» Task goal: The required result is the exact run of lines beginning at the one containing "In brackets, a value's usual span" and ending at the last line of the entries.

» Source data:
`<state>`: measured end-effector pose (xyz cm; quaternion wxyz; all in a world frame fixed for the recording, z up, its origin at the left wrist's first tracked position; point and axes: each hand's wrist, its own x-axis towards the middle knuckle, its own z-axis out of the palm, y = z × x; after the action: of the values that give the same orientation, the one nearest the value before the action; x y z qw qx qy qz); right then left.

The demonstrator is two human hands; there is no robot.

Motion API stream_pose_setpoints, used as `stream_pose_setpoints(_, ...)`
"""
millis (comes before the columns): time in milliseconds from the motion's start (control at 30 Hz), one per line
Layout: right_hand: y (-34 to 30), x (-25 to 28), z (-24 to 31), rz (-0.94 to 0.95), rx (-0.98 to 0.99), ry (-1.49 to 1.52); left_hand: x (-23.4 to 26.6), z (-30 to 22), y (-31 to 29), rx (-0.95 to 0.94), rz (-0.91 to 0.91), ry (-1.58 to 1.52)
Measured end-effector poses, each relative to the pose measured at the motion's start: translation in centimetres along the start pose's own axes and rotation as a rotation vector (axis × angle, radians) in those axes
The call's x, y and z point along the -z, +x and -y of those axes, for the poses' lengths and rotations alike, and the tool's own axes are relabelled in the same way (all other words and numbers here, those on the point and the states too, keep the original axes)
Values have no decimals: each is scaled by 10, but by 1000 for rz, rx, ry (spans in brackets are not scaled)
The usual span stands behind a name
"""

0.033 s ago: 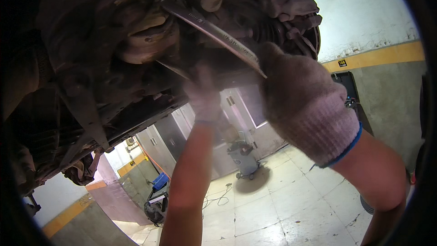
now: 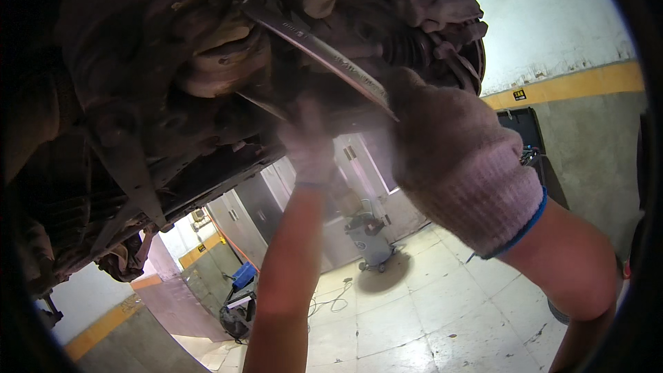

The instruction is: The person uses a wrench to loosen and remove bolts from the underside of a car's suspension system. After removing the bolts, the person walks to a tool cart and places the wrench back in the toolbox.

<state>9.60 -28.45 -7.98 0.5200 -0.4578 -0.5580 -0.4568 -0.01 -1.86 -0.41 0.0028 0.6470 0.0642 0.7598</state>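
My right hand (image 2: 469,159), in a pale knitted glove with a blue cuff edge, is closed round the lower end of a long metal wrench (image 2: 324,59). The wrench slants up to the left, its far end among dark parts on the car's underside (image 2: 138,97). My left hand (image 2: 307,141), also gloved, is raised below it and looks hazy. A thin metal bar (image 2: 262,105) runs from beside a rounded metal part (image 2: 228,69) into the left hand, which appears closed on it. The wrench's far end is lost in shadow.
A brake disc and caliper (image 2: 442,14) hang at upper right. Beyond my arms, a grey wheeled bin (image 2: 373,238) stands on the tiled floor (image 2: 414,311) before grey cabinets (image 2: 255,200). An open dark case (image 2: 525,138) is by the right wall; a cable (image 2: 335,300) lies on the floor.
My right hand and the wrench's near end have shifted slightly left and down. The left hand stays in place.
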Motion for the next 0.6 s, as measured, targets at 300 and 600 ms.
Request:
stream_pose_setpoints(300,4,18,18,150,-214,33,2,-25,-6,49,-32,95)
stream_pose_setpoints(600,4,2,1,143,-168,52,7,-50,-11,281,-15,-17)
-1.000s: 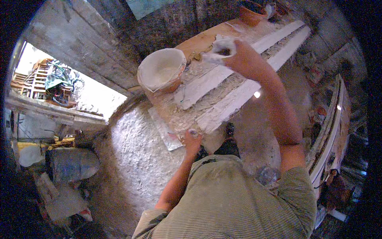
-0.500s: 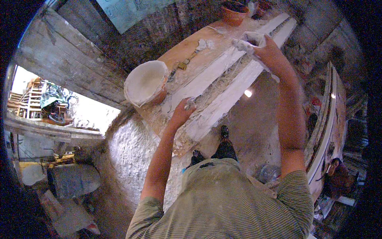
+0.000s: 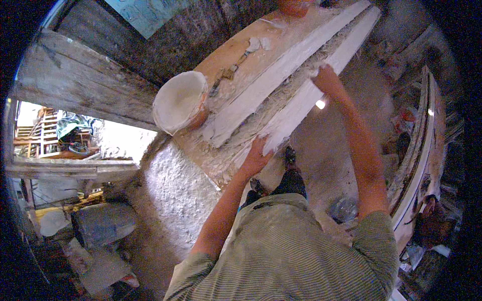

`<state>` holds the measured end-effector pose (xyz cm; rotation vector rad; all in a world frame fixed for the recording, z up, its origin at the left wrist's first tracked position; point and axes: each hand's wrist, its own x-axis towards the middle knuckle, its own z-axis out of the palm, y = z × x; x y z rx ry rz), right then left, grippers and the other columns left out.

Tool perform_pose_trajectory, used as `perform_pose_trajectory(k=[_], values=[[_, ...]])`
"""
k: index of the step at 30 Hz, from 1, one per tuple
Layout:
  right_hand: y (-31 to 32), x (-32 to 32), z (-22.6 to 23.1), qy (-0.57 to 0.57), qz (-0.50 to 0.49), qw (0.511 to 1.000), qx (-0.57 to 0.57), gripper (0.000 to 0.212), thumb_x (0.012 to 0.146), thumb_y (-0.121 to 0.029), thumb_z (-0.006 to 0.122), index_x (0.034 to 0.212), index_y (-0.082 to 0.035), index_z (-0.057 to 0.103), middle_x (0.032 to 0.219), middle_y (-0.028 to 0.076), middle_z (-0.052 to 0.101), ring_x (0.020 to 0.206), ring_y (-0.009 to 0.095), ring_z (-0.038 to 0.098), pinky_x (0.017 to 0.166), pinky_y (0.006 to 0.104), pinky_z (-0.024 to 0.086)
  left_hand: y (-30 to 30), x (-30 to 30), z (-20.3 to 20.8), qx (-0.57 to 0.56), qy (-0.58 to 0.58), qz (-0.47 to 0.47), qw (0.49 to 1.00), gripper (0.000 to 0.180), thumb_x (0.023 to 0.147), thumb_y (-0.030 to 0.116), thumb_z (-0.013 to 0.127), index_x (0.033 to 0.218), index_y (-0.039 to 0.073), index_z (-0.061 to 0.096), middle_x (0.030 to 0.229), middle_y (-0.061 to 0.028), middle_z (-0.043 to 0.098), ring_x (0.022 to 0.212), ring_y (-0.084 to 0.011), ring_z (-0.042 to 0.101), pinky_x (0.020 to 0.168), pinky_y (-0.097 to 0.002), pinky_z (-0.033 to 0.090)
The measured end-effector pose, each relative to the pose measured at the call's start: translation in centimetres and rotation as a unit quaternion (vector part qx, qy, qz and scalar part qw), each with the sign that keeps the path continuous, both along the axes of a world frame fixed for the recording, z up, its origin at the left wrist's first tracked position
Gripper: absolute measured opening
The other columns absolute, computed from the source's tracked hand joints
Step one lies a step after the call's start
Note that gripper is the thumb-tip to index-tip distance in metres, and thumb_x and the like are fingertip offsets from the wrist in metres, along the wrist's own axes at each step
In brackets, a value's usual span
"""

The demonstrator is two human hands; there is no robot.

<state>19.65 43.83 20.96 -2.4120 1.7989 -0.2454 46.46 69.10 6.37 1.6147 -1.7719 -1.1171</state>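
Observation:
Two long white plaster-coated strips point(image 3: 281, 83) point(image 3: 301, 108) lie side by side across a tan work board. Between them runs a rough, fibrous gap point(image 3: 286, 85). My left hand point(image 3: 255, 159) rests at the near end of the closer strip, thumb and fingers apart against it. Farther along the same strip, my right hand point(image 3: 329, 81) is closed, its whitened fingers bent down at the inner edge. What those fingers hold, if anything, is hidden. A bucket point(image 3: 182, 100) with a white-coated inside stands left of the strips.
A plaster-smeared brush-like tool point(image 3: 228, 73) lies on the board point(image 3: 221, 55) beyond the bucket. An orange pot point(image 3: 295, 7) stands at the far edge. Long boards point(image 3: 427, 135) lean at the right, and a clear plastic container point(image 3: 344, 208) is on the floor.
My right hand has come nearer from the far part of the strips; the white-coated wad around it no longer shows. My left hand has shifted right onto the closer strip's end.

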Motion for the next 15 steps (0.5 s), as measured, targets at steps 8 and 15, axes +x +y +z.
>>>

» Result of this exercise:
In brackets, a value's usual span
"""

The demonstrator is two human hands; there is no robot.

<state>19.65 43.83 20.96 -2.4120 1.7989 -0.2454 46.46 69.10 6.37 1.6147 -1.7719 -1.1171</state>
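Observation:
Two long white plaster-coated strips point(image 3: 281, 83) point(image 3: 301, 108) lie side by side across a tan work board. Between them runs a rough, fibrous gap point(image 3: 286, 85). My left hand point(image 3: 255, 159) rests at the near end of the closer strip, thumb and fingers apart against it. Farther along the same strip, my right hand point(image 3: 329, 81) is closed, its whitened fingers bent down at the inner edge. What those fingers hold, if anything, is hidden. A bucket point(image 3: 182, 100) with a white-coated inside stands left of the strips.
A plaster-smeared brush-like tool point(image 3: 228, 73) lies on the board point(image 3: 221, 55) beyond the bucket. An orange pot point(image 3: 295, 7) stands at the far edge. Long boards point(image 3: 427, 135) lean at the right, and a clear plastic container point(image 3: 344, 208) is on the floor.
My right hand has come nearer from the far part of the strips; the white-coated wad around it no longer shows. My left hand has shifted right onto the closer strip's end.
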
Motion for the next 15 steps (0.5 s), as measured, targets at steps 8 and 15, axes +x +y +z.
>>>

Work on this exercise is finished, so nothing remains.